What Home Buyers Need To Know for July 1st, 2013
The past week was full of economic news and created the largest jump in the 10 Year Treasury rates in over two years. It all started on Wednesday when the Fed’s announcement that it may start dialing back its 85 billion dollar monthly purchase of Treasury and mortgage backed securities.
What else happened last week that affected the real estate markets:
Tuesday’s Case-Shiller Composite Indices for April showed a strong momentum of recovery in almost all markets it sampled and according to the indices national home prices had increased by 12.10 percent as compared to April 2012. It was also worth noting that April’s reading also exceeded March’s reading of 10.10 percent year-over-year.
FHFA (Federal Housing Finance Authority) released its home prices report for April and noted that the average price for homes with mortgages owned by Fannie Mae or Freddie Mac increased by 7.40 percent and surpassed the March reading of 7.20 percent.

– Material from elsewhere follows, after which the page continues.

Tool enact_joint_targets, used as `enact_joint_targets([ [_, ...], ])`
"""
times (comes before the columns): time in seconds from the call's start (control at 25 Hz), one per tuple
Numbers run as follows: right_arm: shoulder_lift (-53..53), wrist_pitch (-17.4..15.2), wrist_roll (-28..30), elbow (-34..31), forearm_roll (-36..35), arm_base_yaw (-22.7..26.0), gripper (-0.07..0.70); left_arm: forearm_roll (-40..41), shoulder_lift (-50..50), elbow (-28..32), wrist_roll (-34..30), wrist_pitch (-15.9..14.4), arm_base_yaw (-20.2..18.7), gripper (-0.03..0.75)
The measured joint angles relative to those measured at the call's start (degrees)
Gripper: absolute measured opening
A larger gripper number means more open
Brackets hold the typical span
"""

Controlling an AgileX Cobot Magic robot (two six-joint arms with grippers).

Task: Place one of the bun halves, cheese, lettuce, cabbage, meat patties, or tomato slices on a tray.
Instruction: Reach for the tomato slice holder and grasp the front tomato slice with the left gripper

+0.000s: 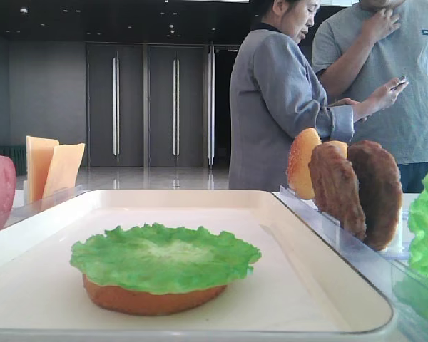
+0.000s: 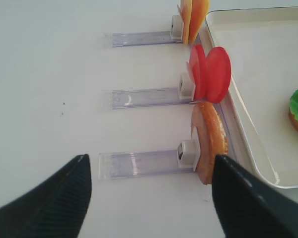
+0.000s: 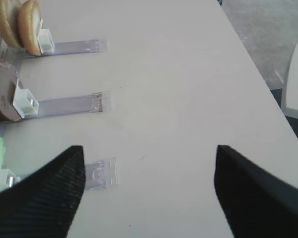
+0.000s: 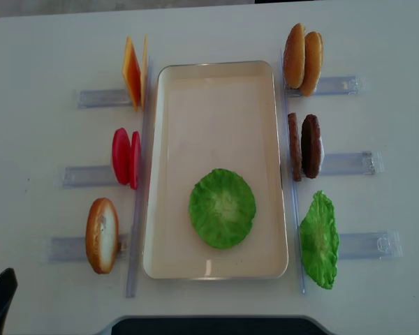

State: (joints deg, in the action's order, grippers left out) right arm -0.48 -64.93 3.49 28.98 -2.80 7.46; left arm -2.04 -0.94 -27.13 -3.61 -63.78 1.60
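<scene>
Left gripper [image 2: 149,191]: your jaws stand wide apart and hold nothing; they hover low over the bare table, pointing at the left row of holders
Right gripper [image 3: 146,191]: also spread wide and empty, above the table on the right side
Nearest piece: the flat bun half [image 2: 209,141] stands on edge in its clear holder [image 2: 139,163], straight ahead of your left gripper and just beside the tray rim
Next along: the tomato slices [image 2: 211,73] stand upright as a pair in the middle holder; the cheese [image 2: 193,15] is in the far one
Tray [image 4: 216,91]: a bun base [image 1: 150,298] already lies on it with the lettuce [image 4: 222,208] flat on top, towards the near end
Step in hand: as I judge it, you are between placements, choosing the next layer
Next move: reach forward with the left arm, close across a slice's thin edge, lift it clear of the holder, then lay it on the lettuce
Right row: domed buns [image 4: 302,59], meat patties [image 4: 304,146] and the cabbage leaf [image 4: 319,239], each just beside the tray
In the way: the raised rim and the holder's white clip [image 2: 188,151]
Far background: two people stand behind the table, probably clear of your reach, though depth is hard to read
</scene>
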Motion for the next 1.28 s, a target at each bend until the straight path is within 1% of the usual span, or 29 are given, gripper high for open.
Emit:
enact_joint_targets([
  [0.12, 0.0, 0.0, 0.0, 0.0, 0.0, 0.0, 0.514, -0.2, 0.0, -0.7, 0.0, -1.1, 0.0, 0.575],
  [0.24, 0.0, 0.0, 0.0, 0.0, 0.0, 0.0, 0.514, -0.3, 1.1, -3.1, 0.0, -3.3, 0.0, 0.575],
  [0.36, 0.0, 0.0, 0.0, 0.0, 0.0, 0.0, 0.514, -0.6, 4.7, -6.3, 0.5, -4.9, 0.0, 0.575],
  [0.48, 0.0, 0.0, 0.0, 0.0, 0.0, 0.0, 0.514, -0.7, 9.0, -9.4, 1.3, -5.8, 0.0, 0.575],
  [0.64, 0.0, 0.0, 0.0, 0.0, 0.0, 0.0, 0.514, -0.5, 15.6, -12.5, 1.5, -5.8, 0.0, 0.575],
  [0.92, 0.0, 0.0, 0.0, 0.0, 0.0, 0.0, 0.514, 2.0, 29.0, -14.8, 3.9, -5.6, 0.0, 0.575],
  [1.08, 0.0, 0.0, 0.0, 0.0, 0.0, 0.0, 0.514, 3.4, 37.3, -16.3, 4.2, -5.1, 0.0, 0.575],
  [1.28, 0.0, 0.0, 0.0, 0.0, 0.0, 0.0, 0.514, 4.5, 47.2, -20.5, 6.7, -4.1, 0.0, 0.575],
])
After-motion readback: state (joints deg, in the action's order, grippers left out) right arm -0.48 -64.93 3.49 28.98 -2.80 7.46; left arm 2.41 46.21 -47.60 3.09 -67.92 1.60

The Department of Commerce released New Home Sales for May and reported 476,000 new homes sold on a seasonally-adjusted annual basis. This exceeded expectations of 453,000 new home sales and surpassed April’s reading of 454,000 new homes sold.
Wednesday brought the Gross Domestic Product (GDP) report for the first quarter of 2013. The GDP grew by 1.80 percent against expectations of 2.40 percent. If anything, investor looked at the data and shrugged it off.
Freddie Mac’s Primary Mortgage Market Survey (PMMS) may have shown us the last days of rock bottom mortgage rates. The average mortgage rate for a 30-year fixed rate mortgage moved from last week’s 3.93 percent to 4.46 percent. Average rates for a 15-year fixed rate mortgage rose from 3.04 percent 3.50 percent and the largest weekly jump in mortgage rates in 26 years.
Although home rates are higher, rates under five percent in a growing economy will support a healthy housing marketing and may even help tame some of the hyper increases in home prices seen around the country of late. Home buyers still needing the lower rates may want to consider a 5/1 adjustable rate mortgage, which provides an average 5 year fixed rate of 2.74 percent. The fixed mortgage rate converts to a 1 year adjustable rate after the 60 payment and if you intend to live in your home for five years or less these mortgages could be a viable option.
The National Association of REALTORS® reported that Pending Home Sales in May rose by +6.70 percent to their highest level in six years.
Last week ended on a positive note with the Consumer Sentiment Index for June beating expectations of 83.0 and coming in at 84.1. May’s reading was 82.1 and higher consumer confidence is most likely driving demand for available homes.
This week’s scheduled economic news includes Construction Spending for May, which is up by 0.5 percent.
The ADP private sector jobs report is scheduled for release on Wednesday.
Thursday the financial markets are closed as we celebrate the July 4th holiday.
Friday brings the Department of Labor’s Non-farm Payrolls Report and the National Unemployment Rate. Home buyers who are still floating their rates may want to see where the unemployment rate is, before locking in their mortgage. If unemployment stays steady at 7.60 percent, it could reduce investor fears that the Fed will start reducing its QE3 monetary program any time soon, which could lead to slightly lower rates or closing cost we have seen this past week.